TypingError: Failed in nopython mode pipeline (step: nopython frontend)
No implementation of function Function(<function concatenate at 0x7f60fc6ac700>) found for signature:
 
 >>> concatenate(array(int64, 2d, C))
 
There are 2 candidate implementations:
      - Of which 2 did not match due to:
      Overload in function 'concatenate': File: numba/core/typing/npydecl.py: Line 792.
        With argument(s): '(array(int64, 2d, C))':
       Rejected as the implementation raised a specific error:
         TypeError: np.concatenate(): expecting a non-empty tuple of arrays, got array(int64, 2d, C)
  raised from /dali/lgrandi/strax/miniconda3/envs/strax/lib/python3.8/site-packages/numba/core/typing/npydecl.py:768

During: resolving callee type: Function(<function concatenate at 0x7f60fc6ac700>)
During: typing of call at <ipython-input-2-6a75c6aa7a9f> (67)


File "<ipython-input-2-6a75c6aa7a9f>", line 67:
def concatinate(rr_old_short, waveform_data, rr_samples, rr_per_wf, num_events_processed, num_events_available, records_required, active_channels, rr_dtype):
    <source elided>
                #baseline + flip waveform
                long_wf = np.concatenate(int(baseline) - waveform_data[rr_old_short['channel'] == ch][rr_start:records_required])
                ^

I am sorry, would you be able to help me again?

Cheers,
Serena

The error messages like "Buffer dtype cannot be buffer, have dtype: nestedarray(int16, (500,))"

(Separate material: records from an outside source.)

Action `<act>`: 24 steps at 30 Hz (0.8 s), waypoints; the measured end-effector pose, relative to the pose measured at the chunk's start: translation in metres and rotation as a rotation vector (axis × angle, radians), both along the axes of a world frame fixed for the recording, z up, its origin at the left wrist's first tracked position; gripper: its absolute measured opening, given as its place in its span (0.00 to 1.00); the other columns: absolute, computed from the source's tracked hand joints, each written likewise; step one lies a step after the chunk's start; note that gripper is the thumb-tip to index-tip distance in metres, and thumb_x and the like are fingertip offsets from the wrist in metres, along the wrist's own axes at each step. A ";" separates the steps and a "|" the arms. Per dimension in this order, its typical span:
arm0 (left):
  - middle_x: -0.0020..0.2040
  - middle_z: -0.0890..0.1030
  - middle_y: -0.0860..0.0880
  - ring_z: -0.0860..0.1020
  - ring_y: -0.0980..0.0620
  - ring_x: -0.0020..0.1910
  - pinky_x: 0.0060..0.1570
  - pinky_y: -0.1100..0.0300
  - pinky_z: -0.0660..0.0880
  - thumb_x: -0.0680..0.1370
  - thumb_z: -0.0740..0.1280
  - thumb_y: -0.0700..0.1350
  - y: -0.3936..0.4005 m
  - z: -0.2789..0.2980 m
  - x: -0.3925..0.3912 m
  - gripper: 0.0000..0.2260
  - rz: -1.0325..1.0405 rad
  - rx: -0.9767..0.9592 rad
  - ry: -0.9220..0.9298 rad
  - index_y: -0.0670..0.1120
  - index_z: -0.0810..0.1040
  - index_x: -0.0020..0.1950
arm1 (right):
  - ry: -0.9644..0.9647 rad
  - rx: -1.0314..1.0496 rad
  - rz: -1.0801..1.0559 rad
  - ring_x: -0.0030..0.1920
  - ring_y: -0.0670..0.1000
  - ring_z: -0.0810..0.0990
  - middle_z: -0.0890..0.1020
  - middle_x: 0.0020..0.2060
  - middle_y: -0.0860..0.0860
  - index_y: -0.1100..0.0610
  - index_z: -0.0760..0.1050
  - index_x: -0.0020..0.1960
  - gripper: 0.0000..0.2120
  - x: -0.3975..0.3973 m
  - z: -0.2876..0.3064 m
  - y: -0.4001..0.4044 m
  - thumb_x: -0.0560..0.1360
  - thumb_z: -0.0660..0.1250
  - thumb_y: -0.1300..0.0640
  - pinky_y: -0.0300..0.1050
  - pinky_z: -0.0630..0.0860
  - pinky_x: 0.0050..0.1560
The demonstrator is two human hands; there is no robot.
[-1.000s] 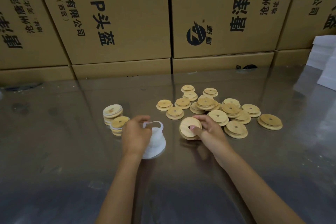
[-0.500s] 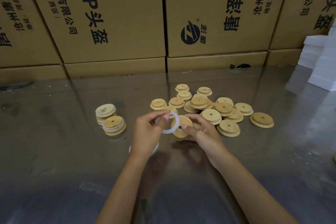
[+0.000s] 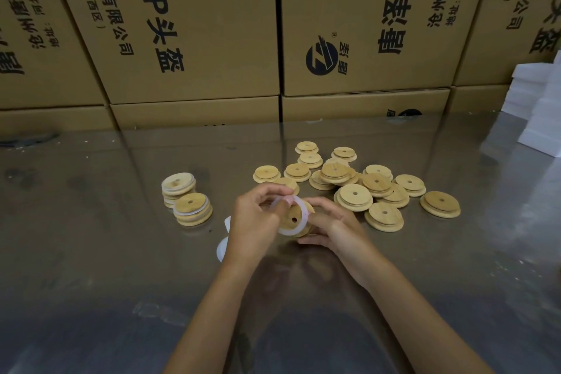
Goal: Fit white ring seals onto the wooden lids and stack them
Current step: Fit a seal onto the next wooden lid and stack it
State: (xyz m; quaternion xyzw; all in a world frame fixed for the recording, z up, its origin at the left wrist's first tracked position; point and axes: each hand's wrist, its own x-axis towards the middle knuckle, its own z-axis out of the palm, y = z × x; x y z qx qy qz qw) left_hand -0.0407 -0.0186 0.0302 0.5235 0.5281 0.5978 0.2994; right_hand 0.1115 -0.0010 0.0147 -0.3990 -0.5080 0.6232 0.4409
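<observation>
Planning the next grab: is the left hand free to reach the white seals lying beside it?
Probably not yet: the left hand pinches the ring seal over the held lid; the spare seals lie unobstructed below.

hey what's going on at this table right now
A person is fitting a white ring onto a wooden lid, held above the table in both hands. The left hand stretches the ring over the lid while the right hand holds the lid. Two short stacks of sealed lids stand to the left, loose lids lie to the right, and spare rings sit under the left hand.
</observation>
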 end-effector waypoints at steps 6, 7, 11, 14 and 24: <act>0.43 0.81 0.54 0.76 0.63 0.39 0.41 0.71 0.72 0.71 0.74 0.37 0.001 -0.003 0.003 0.09 0.003 0.013 0.067 0.52 0.84 0.40 | 0.011 -0.013 0.035 0.57 0.61 0.82 0.83 0.55 0.63 0.58 0.83 0.56 0.10 0.000 0.003 -0.002 0.76 0.68 0.61 0.51 0.81 0.52; 0.43 0.81 0.54 0.76 0.63 0.38 0.41 0.71 0.71 0.71 0.74 0.37 0.001 -0.004 0.003 0.09 0.011 0.013 0.078 0.52 0.84 0.40 | 0.012 -0.014 0.038 0.57 0.61 0.83 0.83 0.54 0.63 0.58 0.82 0.57 0.10 0.000 0.003 -0.002 0.76 0.68 0.61 0.52 0.80 0.53; 0.45 0.82 0.53 0.76 0.64 0.38 0.40 0.73 0.71 0.73 0.73 0.37 0.001 -0.004 0.003 0.08 0.012 -0.015 0.083 0.51 0.85 0.41 | 0.028 -0.038 0.063 0.56 0.62 0.83 0.83 0.54 0.64 0.61 0.81 0.59 0.12 0.001 0.003 -0.001 0.78 0.65 0.59 0.52 0.80 0.53; 0.46 0.81 0.53 0.76 0.65 0.39 0.41 0.74 0.70 0.75 0.70 0.37 0.001 -0.004 0.004 0.09 0.002 -0.033 0.128 0.51 0.85 0.44 | 0.038 -0.038 0.050 0.53 0.59 0.83 0.83 0.55 0.63 0.61 0.80 0.59 0.12 0.000 0.003 -0.002 0.80 0.63 0.58 0.50 0.80 0.50; 0.50 0.82 0.54 0.77 0.64 0.44 0.46 0.70 0.73 0.78 0.64 0.34 -0.001 -0.005 0.003 0.12 -0.011 -0.023 0.178 0.48 0.83 0.51 | -0.067 0.072 -0.029 0.51 0.52 0.83 0.86 0.53 0.55 0.58 0.79 0.61 0.10 -0.002 -0.001 -0.005 0.80 0.65 0.62 0.51 0.80 0.51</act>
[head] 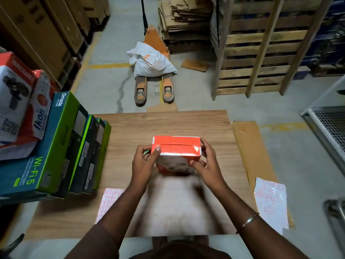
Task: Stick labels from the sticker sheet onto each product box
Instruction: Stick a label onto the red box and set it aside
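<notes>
An orange product box [176, 146] is held just above the middle of a wooden table [168, 122], its orange flap side facing up and a white printed face turned toward the person. The left hand [143, 161] grips the box's left end, thumb curled over the top edge. The right hand [207, 161] grips the right end, fingers wrapped behind and thumb on the near face; a thin bangle [247, 222] circles that wrist. A sticker sheet [108, 202] with red-edged labels lies on the table near the left forearm. A second, mostly peeled sheet [270, 200] lies at the right, on flat cardboard [248, 146]. Green and teal Wi-Fi boxes [54, 146] stand in a row at the table's left, red and white boxes [20, 101] stacked on them. Beyond, a pallet jack [155, 85] carries a white sack [151, 61]
</notes>
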The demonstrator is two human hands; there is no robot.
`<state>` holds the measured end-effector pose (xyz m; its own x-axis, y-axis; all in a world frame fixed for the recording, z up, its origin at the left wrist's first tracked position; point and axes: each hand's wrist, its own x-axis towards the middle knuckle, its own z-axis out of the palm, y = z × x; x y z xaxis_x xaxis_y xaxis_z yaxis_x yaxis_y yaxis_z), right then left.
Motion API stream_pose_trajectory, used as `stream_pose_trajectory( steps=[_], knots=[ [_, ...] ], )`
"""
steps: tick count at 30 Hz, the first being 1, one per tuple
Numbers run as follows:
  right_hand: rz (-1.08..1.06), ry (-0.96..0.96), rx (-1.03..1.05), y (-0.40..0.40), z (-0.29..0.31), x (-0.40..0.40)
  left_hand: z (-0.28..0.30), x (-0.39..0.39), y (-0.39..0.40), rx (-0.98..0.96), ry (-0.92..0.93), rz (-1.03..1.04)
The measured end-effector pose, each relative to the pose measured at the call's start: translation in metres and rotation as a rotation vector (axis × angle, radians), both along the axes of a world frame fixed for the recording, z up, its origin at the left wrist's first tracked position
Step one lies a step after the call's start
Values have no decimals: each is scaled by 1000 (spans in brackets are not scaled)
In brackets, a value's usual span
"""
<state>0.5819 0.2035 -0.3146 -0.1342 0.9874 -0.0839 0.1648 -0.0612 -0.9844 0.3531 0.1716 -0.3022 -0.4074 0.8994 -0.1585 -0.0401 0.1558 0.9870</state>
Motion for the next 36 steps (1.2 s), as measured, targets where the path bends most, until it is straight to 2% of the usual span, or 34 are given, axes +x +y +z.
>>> stream_pose_trajectory(
  steps=[6,11,18,22,29,32,36],
  knots=[
    [77,5,34,1,9,4,4,1,-3,15,28,-8],
    [49,-19,-29,3,10,5,13,-1,-6,-20,36,-110],
    [37,29,-73,5,11,1,27,4,-12,-83,-73,-103],
    [-22,47,-71,-11,10,3,18,7,-16,-111,-170,-54],
    [-35,-13,-190,-26,-23,16,-27,22,-33,-241,-201,-16],
    [1,-23,-242,-37,-37,25,-41,26,-40,-321,-156,-79],
    [72,-87,-298,-49,-69,36,-59,31,-51,-456,2,-154]
  ],
)
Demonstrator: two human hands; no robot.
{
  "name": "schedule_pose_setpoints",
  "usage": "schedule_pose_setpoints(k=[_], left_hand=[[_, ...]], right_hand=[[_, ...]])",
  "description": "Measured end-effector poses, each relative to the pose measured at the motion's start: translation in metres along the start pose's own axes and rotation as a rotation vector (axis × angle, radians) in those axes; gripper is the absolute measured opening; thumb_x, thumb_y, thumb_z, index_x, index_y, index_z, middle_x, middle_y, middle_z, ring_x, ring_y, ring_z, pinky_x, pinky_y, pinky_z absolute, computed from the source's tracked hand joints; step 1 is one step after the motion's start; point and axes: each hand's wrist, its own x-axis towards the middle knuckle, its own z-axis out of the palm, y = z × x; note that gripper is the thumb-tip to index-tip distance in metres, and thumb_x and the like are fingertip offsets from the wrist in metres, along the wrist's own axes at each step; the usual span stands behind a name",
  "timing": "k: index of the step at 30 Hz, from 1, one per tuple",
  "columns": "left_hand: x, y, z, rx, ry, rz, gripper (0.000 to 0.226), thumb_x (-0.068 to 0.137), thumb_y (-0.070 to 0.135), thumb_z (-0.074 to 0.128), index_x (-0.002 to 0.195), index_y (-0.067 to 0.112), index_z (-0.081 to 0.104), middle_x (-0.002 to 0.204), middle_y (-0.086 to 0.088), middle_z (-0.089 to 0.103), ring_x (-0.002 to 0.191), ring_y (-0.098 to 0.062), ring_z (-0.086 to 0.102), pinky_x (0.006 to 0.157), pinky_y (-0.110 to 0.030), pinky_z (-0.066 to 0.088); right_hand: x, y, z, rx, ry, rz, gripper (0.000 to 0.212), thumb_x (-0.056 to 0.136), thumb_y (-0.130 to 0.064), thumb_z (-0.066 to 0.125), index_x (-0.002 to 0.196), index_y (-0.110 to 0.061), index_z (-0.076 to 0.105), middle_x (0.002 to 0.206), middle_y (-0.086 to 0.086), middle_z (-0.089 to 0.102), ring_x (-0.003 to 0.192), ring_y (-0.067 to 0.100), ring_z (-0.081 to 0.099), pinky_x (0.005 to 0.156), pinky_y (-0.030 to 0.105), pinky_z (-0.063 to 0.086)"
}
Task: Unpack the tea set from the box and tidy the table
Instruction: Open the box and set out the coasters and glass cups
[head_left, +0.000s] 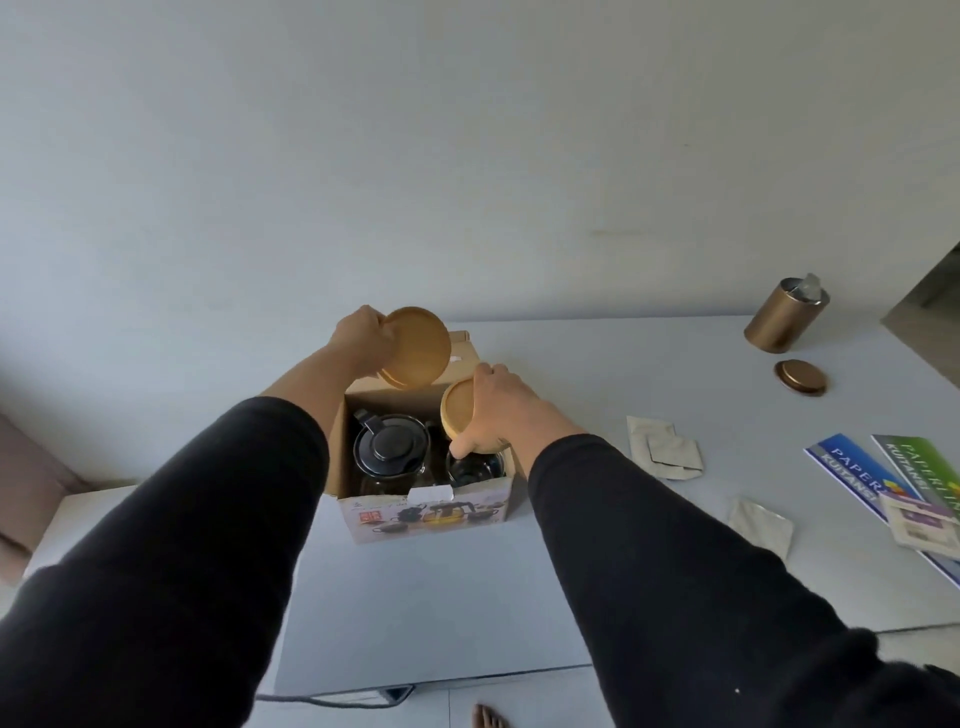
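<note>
An open cardboard box (431, 514) with a tea set printed on its front stands on the white table (426, 597). Inside it I see a glass teapot with a black lid (390, 448) on the left and a glass cup (475, 467) on the right. My left hand (361, 332) holds a round wooden coaster (420, 345) tilted above the box's far edge. My right hand (501, 410) grips a stack of wooden coasters (460, 408) over the box's right side, just above the cup.
A gold tin (784, 322) stands open at the far right, its lid (800, 376) lying in front of it. Silver tea sachets (665, 449) (761, 525) and blue and green paper packs (883, 483) lie to the right. A bare foot (488, 717) shows below the table edge.
</note>
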Motion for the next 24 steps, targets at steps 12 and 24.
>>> schedule_pose_setpoints(k=[12,24], left_hand=[[0.018,0.084,0.068,-0.236,-0.022,-0.14,0.017,0.097,0.011,0.038,0.103,0.005,0.052,0.099,-0.016,0.056,0.086,-0.032,0.057,0.091,-0.044,0.054],[0.135,0.203,0.247,-0.246,-0.089,-0.287,0.013,0.095,0.007,0.037,0.098,0.007,0.049,0.099,-0.015,0.053,0.086,-0.031,0.054,0.09,-0.047,0.054]], right_hand=[[0.009,0.101,-0.054,0.008,0.04,0.169,0.099,0.064,-0.037,0.082,0.141,-0.008,0.027,0.135,0.011,0.034,0.121,0.03,0.045,0.08,0.037,0.044],[0.128,0.315,-0.091,-0.054,-0.051,0.285,0.097,0.064,-0.035,0.081,0.14,-0.007,0.028,0.136,0.01,0.032,0.123,0.028,0.039,0.077,0.035,0.04]])
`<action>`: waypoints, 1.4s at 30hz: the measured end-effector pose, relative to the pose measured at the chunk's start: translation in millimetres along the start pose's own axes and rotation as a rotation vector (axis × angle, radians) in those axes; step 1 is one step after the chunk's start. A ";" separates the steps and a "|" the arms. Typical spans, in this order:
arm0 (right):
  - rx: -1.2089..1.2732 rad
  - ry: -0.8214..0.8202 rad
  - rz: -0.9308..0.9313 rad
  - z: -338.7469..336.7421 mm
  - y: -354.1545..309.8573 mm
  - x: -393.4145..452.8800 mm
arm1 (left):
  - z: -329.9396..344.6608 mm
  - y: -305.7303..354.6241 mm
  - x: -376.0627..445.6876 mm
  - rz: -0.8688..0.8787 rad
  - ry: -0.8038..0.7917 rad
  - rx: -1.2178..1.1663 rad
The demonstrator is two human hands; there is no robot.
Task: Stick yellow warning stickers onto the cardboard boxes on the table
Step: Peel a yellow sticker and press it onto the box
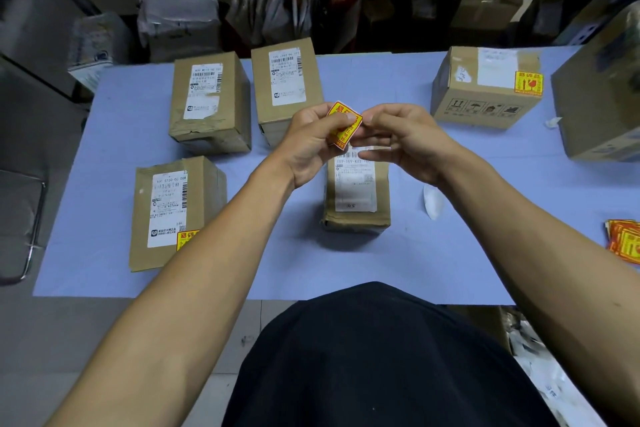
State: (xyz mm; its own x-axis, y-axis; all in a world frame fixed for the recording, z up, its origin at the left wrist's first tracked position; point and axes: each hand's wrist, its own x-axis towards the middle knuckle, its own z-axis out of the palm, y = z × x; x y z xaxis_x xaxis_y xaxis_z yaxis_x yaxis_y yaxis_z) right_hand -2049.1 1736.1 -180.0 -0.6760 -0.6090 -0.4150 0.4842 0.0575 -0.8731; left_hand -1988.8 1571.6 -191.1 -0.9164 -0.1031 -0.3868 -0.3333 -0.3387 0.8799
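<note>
head view shows you pinching the yellow sticker (344,125) with your left hand (308,146) while your right hand (398,142) nips its 3 o'clock edge, held over the unlabelled box (356,194), probably to peel its backing.

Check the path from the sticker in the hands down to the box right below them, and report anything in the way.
Nothing visible blocks it. The left hand and right hand pinch the yellow sticker in the air above the near centre box. That box's top shows only its white shipping label, with bare cardboard beside it.
</note>
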 end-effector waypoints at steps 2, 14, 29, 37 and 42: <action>-0.016 0.005 -0.009 -0.9 1.3 -0.6 | 1.3 -0.2 0.0 0.001 0.003 0.010; -0.277 0.156 -0.102 -2.4 13.7 5.6 | 18.0 -24.3 2.0 0.207 0.299 0.347; -0.386 0.206 -0.097 -18.8 36.9 -2.8 | 32.2 -41.3 -5.0 0.023 0.287 0.268; -0.381 0.514 0.138 -61.5 73.8 -11.9 | 26.7 -46.2 -0.7 -0.052 0.406 0.127; -0.518 0.585 0.311 -84.4 94.9 -24.2 | 19.7 -49.1 0.4 -0.105 0.424 0.160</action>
State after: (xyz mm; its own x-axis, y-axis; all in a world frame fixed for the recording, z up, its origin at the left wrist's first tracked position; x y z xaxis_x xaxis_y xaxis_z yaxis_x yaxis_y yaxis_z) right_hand -2033.7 1823.0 -274.4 -0.8024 -0.0049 -0.5967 0.4760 0.5979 -0.6450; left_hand -1977.1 1606.5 -229.0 -0.7156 -0.4605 -0.5252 -0.4798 -0.2223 0.8488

since Improve the error message for unsupported Buffer in Buffer situation. by stuartarchibald · Pull Request #6489 · numba/numba · GitHub, reads:

Internal error at <numba.core.typeinfer.StaticGetItemConstraint object at 0x7fc06fb93510>.
The dtype of a Buffer type cannot itself be a Buffer type, this is unsupported behaviour.
The dtype requested for the unsupported Buffer was: nestedarray(int16, (2,)).
During: typing of static-get-item at di45.py (22)
Enable logging at debug level for details.

File "di45.py", line 22:
def foo(rr_old_sample):
    return rr_old_sample['data']
    ^

whilst the problem isn’t fixed, it hopefully explains that it is not supported and is a bit clearer about the issue.

Hi @SerenaDiPede,

The issue here is that concatenate needs a tuple of arrays. The reason for this (in general) is that Numba has to work out the types of all the variables in your code before it can compile it, this process is called “type inference”. Numba does this through static analysis, it doesn’t run your program, it just looks at the structure of the program and applies rules for each operation. If concatenate takes a “list of arrays” or similar, that list could be any length, and so it’s not possible to work out the shape (type) of the returned array. I think in your case you may have concatenate taking a single array, which I think Numba could support, please do open a feature request for this if it is important to you.

In general, to help Numba out with type inference, it’s a good idea to make your code as simple as possible and consider what’s being asked of Numba’s type inference algorithms. Another approach some people use is to build functions incrementally so that they start from a working state and each extra part is a small change that’s more easy to debug. Numba also doesn’t support every piece of syntax, argument and data type, if there’s something missing that would be useful, please do open a feature request.

Hope this helps.

PS: This seems to compile, I removed the concatenate and a np.median call (looks like baseline is scalar if it can be cast to an int so np.median has no effect?).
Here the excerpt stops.